• What is needed: Return only the stretch of the material below that begins with the line containing "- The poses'" and ends with the line containing "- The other", exactly; both of those lines belong to it.

• Supplied data:
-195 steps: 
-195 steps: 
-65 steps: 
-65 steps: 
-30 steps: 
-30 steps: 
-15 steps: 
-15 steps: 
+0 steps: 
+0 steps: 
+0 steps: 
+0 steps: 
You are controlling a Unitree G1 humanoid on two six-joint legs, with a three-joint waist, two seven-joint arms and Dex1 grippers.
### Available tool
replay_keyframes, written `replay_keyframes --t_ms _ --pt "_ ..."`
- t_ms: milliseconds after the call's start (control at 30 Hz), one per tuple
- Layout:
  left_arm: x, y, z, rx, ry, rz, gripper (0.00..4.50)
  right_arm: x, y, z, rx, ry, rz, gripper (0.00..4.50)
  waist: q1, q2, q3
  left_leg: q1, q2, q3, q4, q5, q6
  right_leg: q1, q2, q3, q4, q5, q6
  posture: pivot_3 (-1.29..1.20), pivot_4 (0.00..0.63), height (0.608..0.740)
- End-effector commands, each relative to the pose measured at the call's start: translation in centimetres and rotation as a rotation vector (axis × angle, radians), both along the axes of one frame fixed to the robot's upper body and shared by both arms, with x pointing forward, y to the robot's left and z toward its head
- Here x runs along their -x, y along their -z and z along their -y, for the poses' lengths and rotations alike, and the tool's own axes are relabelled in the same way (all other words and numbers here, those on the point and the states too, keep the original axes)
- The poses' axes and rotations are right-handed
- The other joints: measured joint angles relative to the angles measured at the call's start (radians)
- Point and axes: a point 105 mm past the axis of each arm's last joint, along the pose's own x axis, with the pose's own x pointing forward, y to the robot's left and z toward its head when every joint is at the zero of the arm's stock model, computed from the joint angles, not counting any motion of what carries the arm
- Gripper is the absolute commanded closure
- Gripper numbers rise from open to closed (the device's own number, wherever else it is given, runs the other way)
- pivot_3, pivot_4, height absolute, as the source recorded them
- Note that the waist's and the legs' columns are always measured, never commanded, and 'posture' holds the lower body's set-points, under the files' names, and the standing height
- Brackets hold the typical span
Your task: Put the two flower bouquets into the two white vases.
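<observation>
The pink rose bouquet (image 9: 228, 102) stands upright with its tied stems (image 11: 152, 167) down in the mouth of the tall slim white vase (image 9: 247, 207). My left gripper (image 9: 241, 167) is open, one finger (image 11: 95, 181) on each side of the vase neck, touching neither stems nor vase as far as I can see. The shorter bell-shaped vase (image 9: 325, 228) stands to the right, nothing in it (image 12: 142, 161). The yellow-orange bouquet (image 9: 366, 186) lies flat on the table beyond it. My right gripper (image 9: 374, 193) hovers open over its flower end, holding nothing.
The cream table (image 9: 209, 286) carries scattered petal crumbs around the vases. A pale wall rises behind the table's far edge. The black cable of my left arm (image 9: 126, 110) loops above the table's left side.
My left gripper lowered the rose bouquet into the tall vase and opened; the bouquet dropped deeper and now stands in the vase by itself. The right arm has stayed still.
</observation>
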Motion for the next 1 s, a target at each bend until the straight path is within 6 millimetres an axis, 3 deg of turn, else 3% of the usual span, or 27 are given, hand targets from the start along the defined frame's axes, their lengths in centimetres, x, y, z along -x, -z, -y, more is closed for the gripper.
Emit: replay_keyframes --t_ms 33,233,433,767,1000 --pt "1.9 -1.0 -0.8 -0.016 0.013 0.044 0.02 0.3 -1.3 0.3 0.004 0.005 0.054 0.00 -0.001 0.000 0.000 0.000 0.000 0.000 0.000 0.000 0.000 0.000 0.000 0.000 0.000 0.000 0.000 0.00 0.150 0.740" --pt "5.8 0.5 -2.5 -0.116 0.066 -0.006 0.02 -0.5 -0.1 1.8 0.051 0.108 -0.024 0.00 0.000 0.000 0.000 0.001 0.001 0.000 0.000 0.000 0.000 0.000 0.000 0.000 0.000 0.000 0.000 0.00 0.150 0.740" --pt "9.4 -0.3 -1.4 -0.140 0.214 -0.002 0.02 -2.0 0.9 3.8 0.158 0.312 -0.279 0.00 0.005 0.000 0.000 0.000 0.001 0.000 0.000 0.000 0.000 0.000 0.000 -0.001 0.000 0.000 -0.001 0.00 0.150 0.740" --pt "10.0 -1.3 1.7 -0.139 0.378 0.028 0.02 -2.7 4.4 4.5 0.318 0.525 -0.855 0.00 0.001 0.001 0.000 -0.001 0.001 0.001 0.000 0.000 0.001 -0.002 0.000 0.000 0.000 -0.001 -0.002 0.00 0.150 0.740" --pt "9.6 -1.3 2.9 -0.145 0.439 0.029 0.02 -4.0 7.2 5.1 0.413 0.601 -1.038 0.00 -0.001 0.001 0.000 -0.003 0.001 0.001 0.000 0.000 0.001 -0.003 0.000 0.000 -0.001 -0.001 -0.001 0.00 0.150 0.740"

• Result of the exercise:
- The poses' axes and rotations are right-handed
- The other joints: measured joint angles relative to the angles measured at the call's start (radians)

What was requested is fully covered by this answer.